So all in all, it has been a wonderful, and yes, at times challenging lifestyle.  But not challenging in the where’s-the-closest-bridge-so-I-can-throw-myself-off kind of way…challenging in the following Christ kind of way.  I could never go back to contraception and I could never recommend anything other than living NFP to plan family size.   I'm also happy to report that my mom has also changed her stance on birth control and fully embraces all of the Church’s teachings. God has been good.  As a result of my personal experience with contraception and my return to Catholic living, I felt compelled to share my story with anyone who’s interested in listening.  I now give talks to engaged couples through my local parish about NFP and the Church’s teaching on birth control.  Herein lies the purpose of this blog.  I hope you enjoy and never stop challenging yourself and digging deeper to a more fulfilling and Christ-centered life.  Peace.

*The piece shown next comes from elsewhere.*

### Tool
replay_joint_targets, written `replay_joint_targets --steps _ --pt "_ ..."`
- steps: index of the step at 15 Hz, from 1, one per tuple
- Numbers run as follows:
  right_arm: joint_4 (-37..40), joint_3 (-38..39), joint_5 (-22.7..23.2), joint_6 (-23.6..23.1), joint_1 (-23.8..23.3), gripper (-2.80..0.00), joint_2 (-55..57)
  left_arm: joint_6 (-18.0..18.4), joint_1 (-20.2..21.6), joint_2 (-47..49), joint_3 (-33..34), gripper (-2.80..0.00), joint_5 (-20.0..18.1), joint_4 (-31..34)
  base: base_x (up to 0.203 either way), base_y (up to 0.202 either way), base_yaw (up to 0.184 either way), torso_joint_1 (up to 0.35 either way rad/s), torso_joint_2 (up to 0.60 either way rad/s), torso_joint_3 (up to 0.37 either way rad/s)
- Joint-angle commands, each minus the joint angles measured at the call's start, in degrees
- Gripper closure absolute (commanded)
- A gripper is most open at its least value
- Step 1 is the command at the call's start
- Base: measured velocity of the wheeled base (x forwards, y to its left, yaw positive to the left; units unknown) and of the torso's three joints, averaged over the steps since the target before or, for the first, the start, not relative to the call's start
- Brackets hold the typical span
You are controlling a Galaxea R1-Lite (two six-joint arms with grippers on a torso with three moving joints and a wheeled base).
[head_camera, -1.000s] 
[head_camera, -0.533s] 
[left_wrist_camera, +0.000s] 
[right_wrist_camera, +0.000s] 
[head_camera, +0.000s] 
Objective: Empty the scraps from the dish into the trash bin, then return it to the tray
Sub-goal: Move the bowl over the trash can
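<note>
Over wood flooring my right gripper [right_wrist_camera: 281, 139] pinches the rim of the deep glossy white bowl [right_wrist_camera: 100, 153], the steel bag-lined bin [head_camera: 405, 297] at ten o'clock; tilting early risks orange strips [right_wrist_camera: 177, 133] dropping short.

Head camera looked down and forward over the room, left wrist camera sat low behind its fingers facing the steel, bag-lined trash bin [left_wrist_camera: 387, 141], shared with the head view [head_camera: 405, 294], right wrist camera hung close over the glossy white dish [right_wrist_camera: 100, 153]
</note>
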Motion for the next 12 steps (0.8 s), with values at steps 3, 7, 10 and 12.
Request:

NFP and the Catholic Church's teaching on Contraception: Questions and Answers

I give a talk to engaged couples at my local parish about NFP and the Church's teaching on birth control.  Here is some of the text that we give to couples with straightforward questions and answers.  There's even a little bit about masturbation in there as it is a question that is often raised at our engaged encounters.  Enjoy!

1.  So why is the Church opposed to unnatural forms of birth control?  Why is it the Church’s business to involve itself in my bedroom?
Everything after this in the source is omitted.